Take the entries below and print, exactly, the stretch from the line containing "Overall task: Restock" through the line containing "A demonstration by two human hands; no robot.", both included.

[Data entries]
━━━━━━━━━━━━━━━━━━━━━━━━━━━━━━
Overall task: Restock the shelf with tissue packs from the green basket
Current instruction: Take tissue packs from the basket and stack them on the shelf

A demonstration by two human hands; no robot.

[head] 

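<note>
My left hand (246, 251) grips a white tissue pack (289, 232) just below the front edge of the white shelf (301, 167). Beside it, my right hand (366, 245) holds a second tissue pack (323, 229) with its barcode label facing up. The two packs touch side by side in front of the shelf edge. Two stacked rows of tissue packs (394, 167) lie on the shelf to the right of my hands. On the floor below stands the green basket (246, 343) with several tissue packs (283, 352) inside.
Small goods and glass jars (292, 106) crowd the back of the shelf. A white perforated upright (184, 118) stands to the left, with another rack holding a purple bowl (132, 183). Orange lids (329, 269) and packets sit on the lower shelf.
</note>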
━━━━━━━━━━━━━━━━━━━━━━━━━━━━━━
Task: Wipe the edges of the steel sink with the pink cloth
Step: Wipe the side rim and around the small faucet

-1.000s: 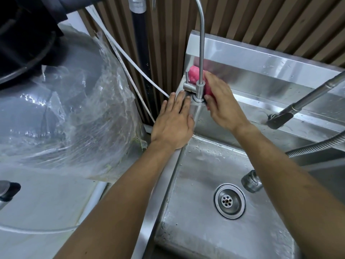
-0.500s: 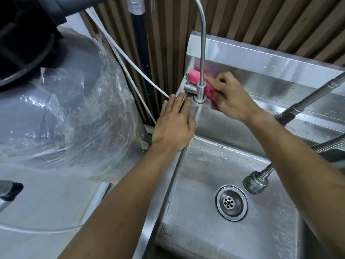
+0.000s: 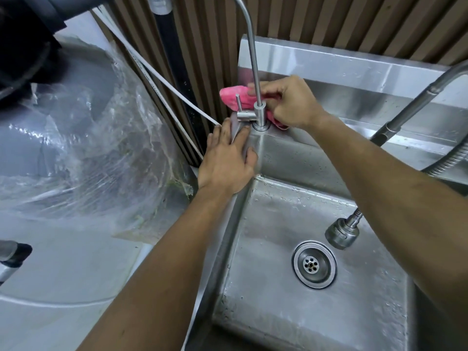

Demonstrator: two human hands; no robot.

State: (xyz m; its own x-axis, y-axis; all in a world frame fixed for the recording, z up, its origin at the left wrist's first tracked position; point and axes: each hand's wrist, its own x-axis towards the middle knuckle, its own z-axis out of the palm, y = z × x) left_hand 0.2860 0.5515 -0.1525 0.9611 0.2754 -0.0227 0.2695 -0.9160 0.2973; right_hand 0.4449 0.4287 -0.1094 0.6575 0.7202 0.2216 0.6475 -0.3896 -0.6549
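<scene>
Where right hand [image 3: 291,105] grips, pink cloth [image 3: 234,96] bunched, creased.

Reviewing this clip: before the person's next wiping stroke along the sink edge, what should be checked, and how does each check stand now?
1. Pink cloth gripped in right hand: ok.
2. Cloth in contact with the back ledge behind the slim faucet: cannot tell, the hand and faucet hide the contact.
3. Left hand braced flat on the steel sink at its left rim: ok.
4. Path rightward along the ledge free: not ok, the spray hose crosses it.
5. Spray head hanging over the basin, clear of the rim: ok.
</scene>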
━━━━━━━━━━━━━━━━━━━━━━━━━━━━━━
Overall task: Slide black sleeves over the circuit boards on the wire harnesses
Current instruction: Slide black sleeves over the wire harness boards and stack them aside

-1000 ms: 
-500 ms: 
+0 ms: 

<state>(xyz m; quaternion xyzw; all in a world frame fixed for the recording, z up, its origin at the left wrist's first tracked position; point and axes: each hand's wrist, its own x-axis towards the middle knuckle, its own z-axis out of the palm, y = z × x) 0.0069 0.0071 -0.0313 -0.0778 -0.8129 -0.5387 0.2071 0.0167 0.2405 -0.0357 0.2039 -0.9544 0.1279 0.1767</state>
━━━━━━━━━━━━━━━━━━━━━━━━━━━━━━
__OUTPUT OF THE TASK__:
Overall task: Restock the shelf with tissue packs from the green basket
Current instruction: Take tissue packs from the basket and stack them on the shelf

A demonstration by two human hands; no robot.

No more work remains on this exercise.